What you are asked to do: Your answer should give again, exactly, the lines from the beginning of the entries below through the line containing "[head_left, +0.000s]". It must contain no pictures.

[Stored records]
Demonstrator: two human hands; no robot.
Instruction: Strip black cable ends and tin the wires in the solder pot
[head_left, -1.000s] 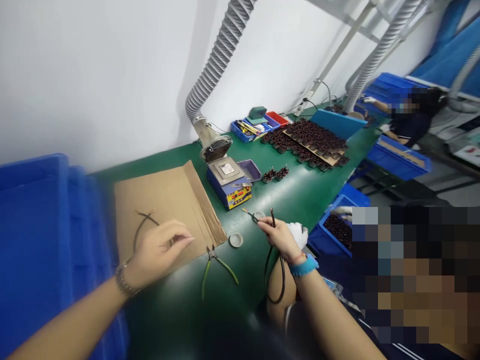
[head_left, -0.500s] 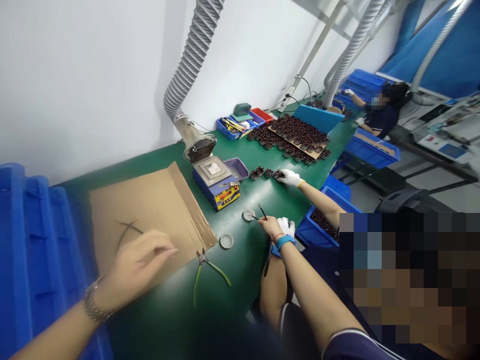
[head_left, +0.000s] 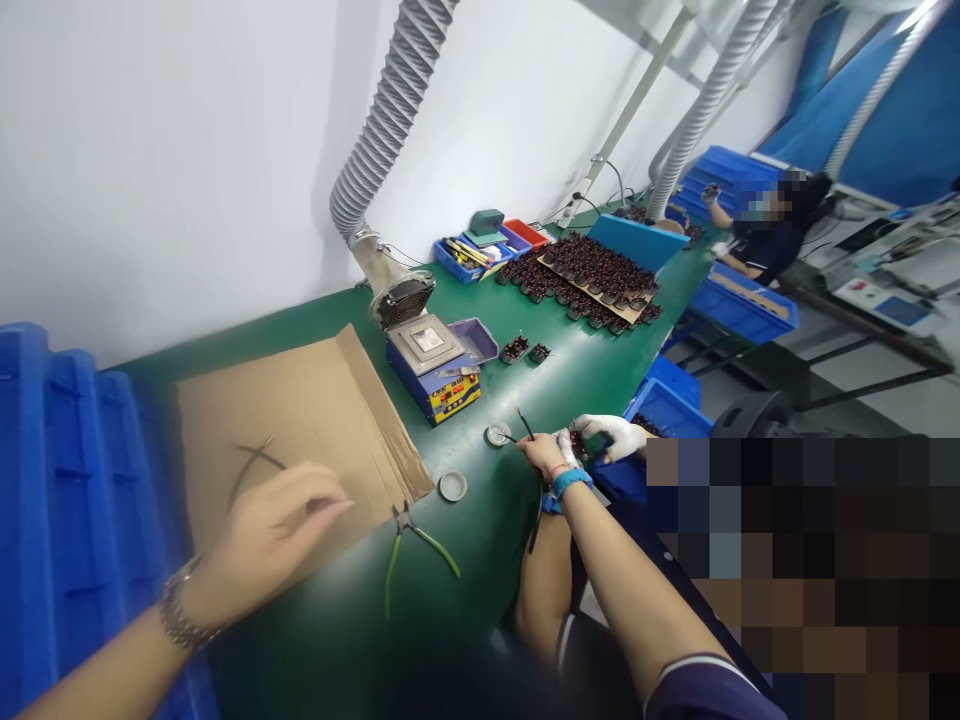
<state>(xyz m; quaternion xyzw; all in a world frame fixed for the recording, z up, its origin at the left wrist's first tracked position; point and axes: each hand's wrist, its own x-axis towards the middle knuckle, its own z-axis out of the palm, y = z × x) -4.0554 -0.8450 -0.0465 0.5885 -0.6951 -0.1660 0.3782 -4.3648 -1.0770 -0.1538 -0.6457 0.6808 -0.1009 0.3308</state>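
Note:
My left hand (head_left: pixel 274 540), with a metal watch band, hovers over a cardboard sheet (head_left: pixel 292 400), fingers curled and thumb bent in. A dark wire (head_left: pixel 259 455) with bare copper ends crosses itself just behind those fingers; whether they grip it is hidden. In my right hand (head_left: pixel 544 455), wearing a blue wristband, a black wire (head_left: pixel 524 421) is pinched. One stripped end points up and the other reaches over a small round dish (head_left: pixel 497 433). A second grey dish (head_left: pixel 453 486) and green-handled cutting pliers (head_left: pixel 405 520) lie between my hands.
A co-worker's white-gloved hand (head_left: pixel 611 435) holds a small dark part beside my right hand. Behind stand a blue-and-yellow heating unit (head_left: pixel 433 375), two loose parts, and rows of dark wound parts (head_left: pixel 592 265). Blue crates (head_left: pixel 75 500) are stacked at left; a fume hose (head_left: pixel 390 110) hangs above.
The co-worker's gloved hand has drawn back from the row of parts toward my right hand, taking one part. Both my hands have barely moved.

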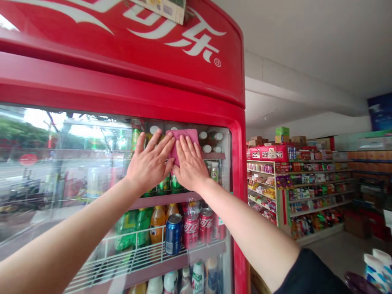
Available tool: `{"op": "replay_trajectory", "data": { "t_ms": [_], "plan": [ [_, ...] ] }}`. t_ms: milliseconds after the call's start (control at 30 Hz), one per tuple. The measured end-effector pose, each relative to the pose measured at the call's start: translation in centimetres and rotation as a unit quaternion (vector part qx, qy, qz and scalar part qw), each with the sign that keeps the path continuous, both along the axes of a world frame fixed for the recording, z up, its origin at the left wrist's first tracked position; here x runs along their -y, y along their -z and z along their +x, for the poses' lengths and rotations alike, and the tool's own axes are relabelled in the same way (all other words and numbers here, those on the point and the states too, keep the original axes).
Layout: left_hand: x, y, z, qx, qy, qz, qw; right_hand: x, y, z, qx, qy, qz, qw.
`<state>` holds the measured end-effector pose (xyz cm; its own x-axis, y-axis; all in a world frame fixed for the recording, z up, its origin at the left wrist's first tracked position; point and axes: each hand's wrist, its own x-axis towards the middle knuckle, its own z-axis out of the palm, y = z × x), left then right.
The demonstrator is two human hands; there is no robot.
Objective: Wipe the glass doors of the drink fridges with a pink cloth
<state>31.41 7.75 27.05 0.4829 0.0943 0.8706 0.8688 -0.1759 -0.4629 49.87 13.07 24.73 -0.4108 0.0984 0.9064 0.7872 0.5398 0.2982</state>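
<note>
A pink cloth (189, 134) lies flat against the glass door (92, 171) of a tall red drinks fridge (196, 108). My right hand (190, 163) presses on the cloth with its fingers stretched out. Beside it my left hand (152, 161) is spread, its palm towards the glass and its fingertips at the cloth's left edge. Behind the glass stand a blue can (174, 234), red cans (191, 228), an orange bottle (157, 222) and green bottles (143, 226) on wire shelves. Parts of the upper shelf are hidden by my hands.
Right of the fridge, store shelves (320, 179) hold packaged goods, with boxes (282, 134) on top. White-and-blue packages (378, 265) stand at the lower right. The fridge's red frame (240, 204) edges the door, and the left glass reflects the street.
</note>
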Motion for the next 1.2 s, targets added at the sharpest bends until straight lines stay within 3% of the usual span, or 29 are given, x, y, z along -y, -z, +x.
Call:
{"op": "replay_trajectory", "data": {
  "t_ms": [167, 300, 467, 600, 867, 1067, 1200],
  "plan": [
    [0.5, 0.0, 1.9, 0.014, -0.027, 0.006, 1.0, -0.4, -0.6, 0.8, 0.019, -0.026, 0.016, 0.999],
    [-0.6, -0.6, 6.3, 0.008, -0.054, -0.012, 0.998, -1.3, -0.8, 5.2, 0.004, -0.01, 0.01, 1.0],
    [-2.5, -2.0, 13.3, -0.033, -0.044, -0.049, 0.997, -2.7, -0.5, 11.4, -0.046, 0.026, -0.017, 0.998],
    [-3.3, -3.6, 16.9, -0.047, -0.039, -0.069, 0.996, -3.5, -0.6, 12.8, -0.126, 0.033, -0.035, 0.991],
    [-2.1, -5.5, 14.7, -0.068, -0.048, -0.077, 0.994, -4.4, -3.6, 12.8, -0.134, -0.017, -0.005, 0.991],
    [-1.1, -4.9, 12.9, -0.056, -0.057, -0.067, 0.995, -2.9, -4.7, 12.2, -0.087, -0.023, 0.007, 0.996],
    [-0.8, -4.6, 12.2, -0.058, -0.046, -0.062, 0.995, -1.0, -5.9, 12.7, -0.046, 0.021, -0.01, 0.999]
  ]
}}
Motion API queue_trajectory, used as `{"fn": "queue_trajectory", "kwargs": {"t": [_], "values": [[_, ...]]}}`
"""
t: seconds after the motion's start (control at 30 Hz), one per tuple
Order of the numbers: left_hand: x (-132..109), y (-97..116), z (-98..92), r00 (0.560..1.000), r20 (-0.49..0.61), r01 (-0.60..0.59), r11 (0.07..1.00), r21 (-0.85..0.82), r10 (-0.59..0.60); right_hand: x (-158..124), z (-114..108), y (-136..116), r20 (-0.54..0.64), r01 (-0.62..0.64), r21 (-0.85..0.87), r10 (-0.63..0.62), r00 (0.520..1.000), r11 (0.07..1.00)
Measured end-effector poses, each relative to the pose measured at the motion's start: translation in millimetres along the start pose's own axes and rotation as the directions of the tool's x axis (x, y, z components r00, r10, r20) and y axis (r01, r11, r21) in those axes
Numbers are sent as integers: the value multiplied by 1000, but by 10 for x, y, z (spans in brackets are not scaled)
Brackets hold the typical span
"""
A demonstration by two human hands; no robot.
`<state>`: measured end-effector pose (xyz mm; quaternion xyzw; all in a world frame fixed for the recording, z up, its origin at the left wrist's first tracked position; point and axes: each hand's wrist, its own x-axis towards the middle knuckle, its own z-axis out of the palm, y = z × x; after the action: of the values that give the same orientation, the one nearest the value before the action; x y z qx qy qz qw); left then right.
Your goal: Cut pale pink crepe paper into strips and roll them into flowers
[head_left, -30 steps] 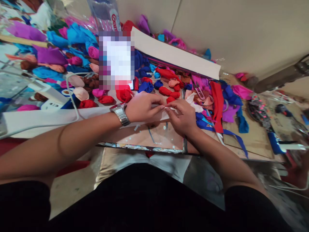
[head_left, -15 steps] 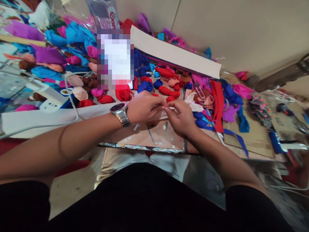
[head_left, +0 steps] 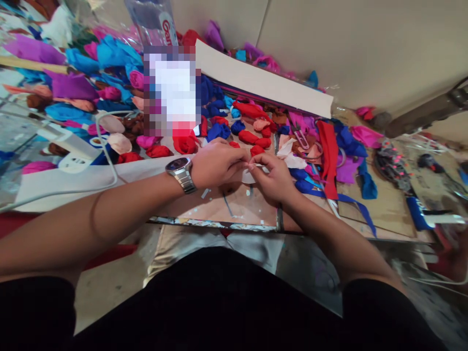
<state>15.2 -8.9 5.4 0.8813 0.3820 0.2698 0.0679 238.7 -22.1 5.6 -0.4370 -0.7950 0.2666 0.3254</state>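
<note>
My left hand (head_left: pixel 216 165), with a metal watch (head_left: pixel 182 174) at the wrist, is closed in a pinch on a long white strip (head_left: pixel 144 166) of thin paper or cloth. Against it, fingertip to fingertip, my right hand (head_left: pixel 272 176) pinches the same strip, whose end hangs just below the fingers. Leftward the strip runs beneath my left wrist and along the table edge. My fingers hide the exact spot they grip. Behind my hands lie bunched red rolls (head_left: pixel 252 139) and blue pieces (head_left: pixel 219 131). Pink-handled snips (head_left: pixel 301 137) rest to the right.
A pixelated upright screen (head_left: pixel 173 90) stands behind my left hand. A white cable (head_left: pixel 109 158) crosses the strip near a power adapter (head_left: pixel 75 146). A long white board (head_left: pixel 263 80) lies at the back. Red and blue ribbons (head_left: pixel 329 161) lie right, beside a tool with a blue handle (head_left: pixel 419 214).
The white strip's left end has slid to the right along the table. Both hands stay pinched together in nearly the same place. The view has shifted slightly.
</note>
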Motion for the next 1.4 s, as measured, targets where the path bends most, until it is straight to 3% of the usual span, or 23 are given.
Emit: {"fn": "queue_trajectory", "kwargs": {"t": [0.13, 0.43, 0.67, 0.8, 1.17, 1.4], "values": [[-8, -12, 17, 1000, 15, 1, 1000, -20, -1, 3, -19, 8, -32, 62, -85, -65, 997, 994], [-2, 109, -123, 993, 93, 83, 990, -112, -73, 32, -43, 14, 58, 11, 12, -12, 998, 1000], [26, 100, -202, 985, 141, 116, 988, -105, -101, 27, -63, 49, 17, 115, -94, -114, 993, 989], [37, 74, -197, 982, 168, 111, 987, -120, -90, 32, -70, 46, 45, 90, -101, -86, 995, 991], [53, 25, -260, 960, 105, 267, 960, -78, -259, 46, -80, 74, 8, 22, -7, -22, 1000, 1000], [43, 43, -255, 978, 97, 187, 982, -31, -183, 47, -81, 50, 10, 15, -12, -15, 1000, 1000]]}}
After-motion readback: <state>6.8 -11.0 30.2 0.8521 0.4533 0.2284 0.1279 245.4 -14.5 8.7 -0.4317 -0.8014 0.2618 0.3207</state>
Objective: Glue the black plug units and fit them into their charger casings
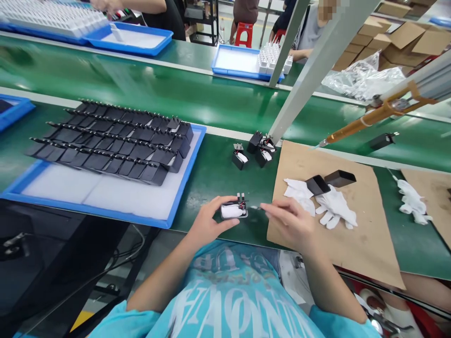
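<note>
My left hand [212, 217] is closed around an open black plug adapter housing [234, 211], thumb in front and fingers behind. White material fills much of the housing, with red wires and two metal prongs at its right end. Just to its right, my right hand [292, 220] pinches a small, thin, pale-tipped piece [256, 207], too small to name. That piece points toward the housing, apart from it. Beyond my hands, several open adapters with white inserts stand on the green bench, among them one adapter [240, 157] on the left.
To the left, a blue tray [168, 220] bears rows of black adapters [116, 141]. On the right, brown cardboard [373, 234] carries white gloves [334, 206] and two black shells [340, 178]. An orange-handled tool [366, 123] hangs above it. People sit across the green belt [176, 94].
</note>
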Demonstrator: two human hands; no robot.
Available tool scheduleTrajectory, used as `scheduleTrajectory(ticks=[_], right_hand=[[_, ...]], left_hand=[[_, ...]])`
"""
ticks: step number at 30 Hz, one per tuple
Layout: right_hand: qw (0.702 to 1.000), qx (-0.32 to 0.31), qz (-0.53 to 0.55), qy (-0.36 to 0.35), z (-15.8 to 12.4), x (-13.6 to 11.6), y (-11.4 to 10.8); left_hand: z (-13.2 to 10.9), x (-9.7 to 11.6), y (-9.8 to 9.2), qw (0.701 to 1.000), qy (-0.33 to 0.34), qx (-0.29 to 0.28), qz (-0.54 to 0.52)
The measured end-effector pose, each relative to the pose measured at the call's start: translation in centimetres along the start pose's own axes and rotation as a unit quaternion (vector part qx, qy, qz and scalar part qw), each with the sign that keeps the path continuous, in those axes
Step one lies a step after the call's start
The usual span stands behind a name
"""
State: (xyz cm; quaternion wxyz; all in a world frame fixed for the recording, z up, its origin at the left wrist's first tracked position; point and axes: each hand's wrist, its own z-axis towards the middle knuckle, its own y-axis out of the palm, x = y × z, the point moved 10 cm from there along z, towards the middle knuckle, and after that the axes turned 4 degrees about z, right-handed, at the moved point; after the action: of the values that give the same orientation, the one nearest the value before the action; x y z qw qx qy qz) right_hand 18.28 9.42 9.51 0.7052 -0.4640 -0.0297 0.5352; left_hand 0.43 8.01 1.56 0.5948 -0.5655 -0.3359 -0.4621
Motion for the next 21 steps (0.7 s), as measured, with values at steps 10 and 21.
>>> scheduleTrajectory(ticks=[10,21], right_hand=[[0.990,-0.033,-0.091,-0.105,1.6,-5.4,1.7],[0.991,-0.020,-0.084,-0.106,1.8,-5.9,1.6]], left_hand=[[0.0,2.3,-0.1,0.998,0.055,-0.016,0.032],[-0.1,3.0,0.1,0.996,0.079,-0.036,0.025]])
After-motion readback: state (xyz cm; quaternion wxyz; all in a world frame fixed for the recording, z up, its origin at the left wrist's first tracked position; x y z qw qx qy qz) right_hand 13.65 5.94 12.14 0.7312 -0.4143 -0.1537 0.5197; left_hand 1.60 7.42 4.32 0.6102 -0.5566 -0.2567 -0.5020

Response area:
Demonstrator: two human hands; no robot.
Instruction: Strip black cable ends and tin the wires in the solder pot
[head_left, -1.000s] 
[head_left, -0.500s] 
[head_left, +0.000s] 

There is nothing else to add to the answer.